→ **EXERCISE OBJECTIVE**: Write out the records again exactly. Nothing should be dropped.

→ **Stored entries**:
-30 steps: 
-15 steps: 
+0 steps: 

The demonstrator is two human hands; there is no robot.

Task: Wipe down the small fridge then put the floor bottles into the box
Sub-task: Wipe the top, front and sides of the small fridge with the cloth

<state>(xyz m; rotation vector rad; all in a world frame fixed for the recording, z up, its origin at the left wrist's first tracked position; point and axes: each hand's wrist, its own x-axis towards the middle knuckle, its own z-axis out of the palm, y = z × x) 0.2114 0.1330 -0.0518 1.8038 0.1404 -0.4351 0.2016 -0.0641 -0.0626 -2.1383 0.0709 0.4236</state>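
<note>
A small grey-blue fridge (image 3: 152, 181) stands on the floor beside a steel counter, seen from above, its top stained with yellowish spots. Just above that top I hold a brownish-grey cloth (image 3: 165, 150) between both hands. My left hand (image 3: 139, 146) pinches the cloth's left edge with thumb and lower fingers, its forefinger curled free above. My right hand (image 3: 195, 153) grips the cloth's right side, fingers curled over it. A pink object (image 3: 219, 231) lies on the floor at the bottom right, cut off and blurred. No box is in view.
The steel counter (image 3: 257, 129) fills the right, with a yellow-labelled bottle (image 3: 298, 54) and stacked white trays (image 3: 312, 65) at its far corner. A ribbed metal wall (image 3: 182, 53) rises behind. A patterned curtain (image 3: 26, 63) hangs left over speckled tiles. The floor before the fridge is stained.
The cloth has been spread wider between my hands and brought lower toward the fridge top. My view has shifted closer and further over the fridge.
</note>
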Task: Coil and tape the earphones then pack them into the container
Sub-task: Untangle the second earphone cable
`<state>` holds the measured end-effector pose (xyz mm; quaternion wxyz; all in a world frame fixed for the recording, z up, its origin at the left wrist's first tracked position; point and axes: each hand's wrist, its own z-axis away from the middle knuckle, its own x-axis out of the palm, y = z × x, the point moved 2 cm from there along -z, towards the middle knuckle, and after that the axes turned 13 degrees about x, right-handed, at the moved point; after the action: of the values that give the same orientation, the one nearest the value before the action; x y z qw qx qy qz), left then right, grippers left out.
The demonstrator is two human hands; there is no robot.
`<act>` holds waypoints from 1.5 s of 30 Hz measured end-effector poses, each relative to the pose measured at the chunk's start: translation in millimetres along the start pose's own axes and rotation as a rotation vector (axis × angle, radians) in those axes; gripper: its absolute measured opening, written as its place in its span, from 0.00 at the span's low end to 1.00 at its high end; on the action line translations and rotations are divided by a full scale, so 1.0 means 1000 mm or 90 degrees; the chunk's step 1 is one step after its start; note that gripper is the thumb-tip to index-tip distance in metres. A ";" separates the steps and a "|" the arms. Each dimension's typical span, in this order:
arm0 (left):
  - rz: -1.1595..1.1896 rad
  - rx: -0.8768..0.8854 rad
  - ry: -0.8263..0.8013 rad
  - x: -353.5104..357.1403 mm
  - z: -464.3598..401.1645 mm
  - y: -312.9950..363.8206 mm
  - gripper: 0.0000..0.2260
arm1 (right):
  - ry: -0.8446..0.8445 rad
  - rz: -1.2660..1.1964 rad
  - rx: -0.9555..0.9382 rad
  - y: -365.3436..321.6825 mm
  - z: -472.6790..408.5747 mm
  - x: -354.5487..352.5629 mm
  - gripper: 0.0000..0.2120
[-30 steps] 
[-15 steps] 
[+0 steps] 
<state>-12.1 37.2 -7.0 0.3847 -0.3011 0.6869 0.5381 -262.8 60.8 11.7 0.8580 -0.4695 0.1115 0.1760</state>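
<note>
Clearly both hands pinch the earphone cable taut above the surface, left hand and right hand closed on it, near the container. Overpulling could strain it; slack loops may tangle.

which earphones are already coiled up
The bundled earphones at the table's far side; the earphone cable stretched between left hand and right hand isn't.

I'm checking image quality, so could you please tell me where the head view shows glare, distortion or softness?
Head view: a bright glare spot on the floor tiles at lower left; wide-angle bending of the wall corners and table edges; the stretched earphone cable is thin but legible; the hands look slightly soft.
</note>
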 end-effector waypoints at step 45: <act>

→ **RESULT**:
-30 steps: 
-15 steps: 
+0 steps: 

The demonstrator is two human hands; there is no robot.

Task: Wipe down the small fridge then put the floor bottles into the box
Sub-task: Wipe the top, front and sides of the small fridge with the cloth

<state>(xyz m; rotation vector rad; all in a world frame fixed for the recording, z up, its origin at the left wrist's first tracked position; point and axes: each hand's wrist, its own x-axis towards the middle knuckle, its own z-axis out of the palm, y = z × x) 0.2114 0.1330 -0.0518 1.8038 0.1404 -0.4351 0.2016 -0.0641 -0.0626 -2.1383 0.0709 0.4236</state>
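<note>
A small grey-blue fridge (image 3: 152, 181) stands on the floor beside a steel counter, seen from above, its top stained with yellowish spots. Just above that top I hold a brownish-grey cloth (image 3: 165, 150) between both hands. My left hand (image 3: 139, 146) pinches the cloth's left edge with thumb and lower fingers, its forefinger curled free above. My right hand (image 3: 195, 153) grips the cloth's right side, fingers curled over it. A pink object (image 3: 219, 231) lies on the floor at the bottom right, cut off and blurred. No box is in view.
The steel counter (image 3: 257, 129) fills the right, with a yellow-labelled bottle (image 3: 298, 54) and stacked white trays (image 3: 312, 65) at its far corner. A ribbed metal wall (image 3: 182, 53) rises behind. A patterned curtain (image 3: 26, 63) hangs left over speckled tiles. The floor before the fridge is stained.
The cloth has been spread wider between my hands and brought lower toward the fridge top. My view has shifted closer and further over the fridge.
</note>
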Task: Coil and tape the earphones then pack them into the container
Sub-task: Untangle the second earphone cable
`<state>` holds the measured end-effector pose (xyz mm; quaternion wxyz; all in a world frame fixed for the recording, z up, its origin at the left wrist's first tracked position; point and axes: each hand's wrist, its own z-axis away from the middle knuckle, its own x-axis out of the palm, y = z × x, the point moved 2 cm from there along -z, towards the middle knuckle, and after that the axes turned 13 degrees about x, right-handed, at the moved point; after the action: of the values that give the same orientation, the one nearest the value before the action; x y z qw qx qy qz), left then right, grippers left out.
The demonstrator is two human hands; there is no robot.
`<act>` holds waypoints from 1.5 s of 30 Hz measured end-effector poses, each relative to the pose measured at the chunk's start: translation in millimetres along the start pose's own axes and rotation as a rotation vector (axis × angle, radians) in those axes; gripper: its absolute measured opening, written as its place in its span, from 0.00 at the span's low end to 1.00 at its high end; on the action line translations and rotations are divided by a full scale, so 1.0 means 1000 mm or 90 degrees; the chunk's step 1 is one step after its start; note that gripper is the thumb-tip to index-tip distance in metres. A ";" separates the steps and a "|" the arms. Each dimension's typical span, in this order:
arm0 (left):
  - rz: -1.1595..1.1896 rad
  - rx: -0.8768..0.8854 rad
  - ry: -0.8263..0.8013 rad
  - x: -353.5104..357.1403 mm
  - z: -464.3598..401.1645 mm
  - y: -312.9950..363.8206 mm
  - gripper: 0.0000..0.2260
arm1 (right):
  - ry: -0.8446..0.8445 rad
  - rz: -1.2660..1.1964 rad
  - rx: -0.9555..0.9382 rad
  - y: -365.3436..321.6825 mm
  - z: -472.6790..408.5747 mm
  - x: -354.5487..352.5629 mm
  - gripper: 0.0000..0.2120
[-30 steps] 
[-15 steps] 
[+0 steps] 
<state>-12.1 37.2 -7.0 0.3847 -0.3011 0.6869 0.5381 -262.8 60.8 11.7 0.8580 -0.4695 0.1115 0.1760</state>
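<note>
Clearly both hands pinch the earphone cable taut above the surface, left hand and right hand closed on it, near the container. Overpulling could strain it; slack loops may tangle.

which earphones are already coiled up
The bundled earphones at the table's far side; the earphone cable stretched between left hand and right hand isn't.

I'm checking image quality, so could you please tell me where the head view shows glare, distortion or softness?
Head view: a bright glare spot on the floor tiles at lower left; wide-angle bending of the wall corners and table edges; the stretched earphone cable is thin but legible; the hands look slightly soft.
</note>
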 end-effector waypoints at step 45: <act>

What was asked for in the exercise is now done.